3. How Do I Get the Best Results with AI?

AI needs specific, clear, and exact instructions to complete its work. A command like “write a blog post” won’t yield adequate results, at least not specific to one’s business. AI can’t make assumptions or ask questions to guide a company through the process of writing copy. It won’t ask questions about audience, purpose, or means. AI can’t ensure that a company’s brand or voice remains consistent. Using AI requires trial and error to get a document that can be usable.

For example, to test out the capabilities of ChatGPT, I imputed the prompt: “Write a short save-the-date email for June 22, 2024.” The result was a stilted invitation to a “joyous occasion” and a request to “keep the excitement brewing.” So, I had to revise my input to include that the event was a wedding, which improved the quality of the output significantly. While it was much better the second time around, it was still quite stiff. In the end, I was able to keep the lines I liked and revise the ones I didn’t to make it sound like something I would write.

AI can use correct sentence structure, but sometimes it falls flat because AI can’t express the inherent subtleties of human communication or adequately mimic our experience and perspectives, especially satire, sarcasm, or humour.
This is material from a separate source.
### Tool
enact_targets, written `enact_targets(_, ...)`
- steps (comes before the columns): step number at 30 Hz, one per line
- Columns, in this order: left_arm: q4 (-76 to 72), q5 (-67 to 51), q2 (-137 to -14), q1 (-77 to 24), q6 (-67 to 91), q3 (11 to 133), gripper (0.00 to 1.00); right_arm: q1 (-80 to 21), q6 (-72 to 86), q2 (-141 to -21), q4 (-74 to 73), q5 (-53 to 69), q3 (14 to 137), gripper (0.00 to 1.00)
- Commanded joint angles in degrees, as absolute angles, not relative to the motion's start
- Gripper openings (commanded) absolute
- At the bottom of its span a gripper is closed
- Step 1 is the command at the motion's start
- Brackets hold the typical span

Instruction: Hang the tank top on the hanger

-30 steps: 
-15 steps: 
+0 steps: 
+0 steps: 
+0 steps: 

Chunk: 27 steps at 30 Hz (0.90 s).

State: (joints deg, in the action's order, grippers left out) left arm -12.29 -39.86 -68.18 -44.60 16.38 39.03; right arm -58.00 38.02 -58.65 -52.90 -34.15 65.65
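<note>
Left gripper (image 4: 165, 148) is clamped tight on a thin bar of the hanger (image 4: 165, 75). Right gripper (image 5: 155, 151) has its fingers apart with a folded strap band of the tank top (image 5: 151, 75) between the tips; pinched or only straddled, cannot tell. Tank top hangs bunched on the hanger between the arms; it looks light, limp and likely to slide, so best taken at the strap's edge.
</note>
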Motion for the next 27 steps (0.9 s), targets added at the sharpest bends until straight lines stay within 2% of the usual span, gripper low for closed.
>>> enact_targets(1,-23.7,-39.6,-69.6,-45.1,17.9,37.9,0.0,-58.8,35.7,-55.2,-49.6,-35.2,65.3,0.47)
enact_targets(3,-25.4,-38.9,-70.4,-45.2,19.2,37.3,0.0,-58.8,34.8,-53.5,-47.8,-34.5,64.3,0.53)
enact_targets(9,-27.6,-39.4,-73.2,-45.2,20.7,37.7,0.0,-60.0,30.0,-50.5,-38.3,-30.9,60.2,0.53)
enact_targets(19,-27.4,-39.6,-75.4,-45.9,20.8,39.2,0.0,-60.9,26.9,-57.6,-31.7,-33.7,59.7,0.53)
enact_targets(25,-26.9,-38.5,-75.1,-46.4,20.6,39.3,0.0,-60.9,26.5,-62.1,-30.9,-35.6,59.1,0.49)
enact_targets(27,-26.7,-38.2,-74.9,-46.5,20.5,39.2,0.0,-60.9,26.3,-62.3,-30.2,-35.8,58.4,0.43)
Scriptorium’s advice: If you use AI to write a document, make sure you know exactly what you want and be clear in your instructions. Expect to have to tweak your instructions to get closer to what you want, and understand that the document will still require a human to edit for style. If you have an idea that needs refinement, a professional writer can guide you through the process from idea to final form.

4. What is the Best Way for Writers to Use AI like ChatGPT?

So, if AI isn’t a replacement for professional writers, what can we use it for?

Scriptorium’s Advice: AI is useful if you don’t know how to get started. Like the save the date example, AI can help you create a first draft that you can revise. It can also support you with some of the trickier parts of writing, such as coming up with a title. AI grammar and proofing programs are a great way to save time in the editing proofing process.

AI content generators, such as ChatGPT, are major advances in the way that the world communicates with one another. When used appropriately, they are tools that can enhance your professional life. Like any tool, they have limitations and concerns. Scriptorium recommends you develop best practices for their use, especially if you expect your company to use it in any significant way.

AI-content generators aren’t going away anytime soon, but we aren’t worried. There will always be space for competent writers, and savvy professionals know that while AI-generated content has its uses, it can’t replace the knowledge, experience, critical thinking, and refinement of real writers.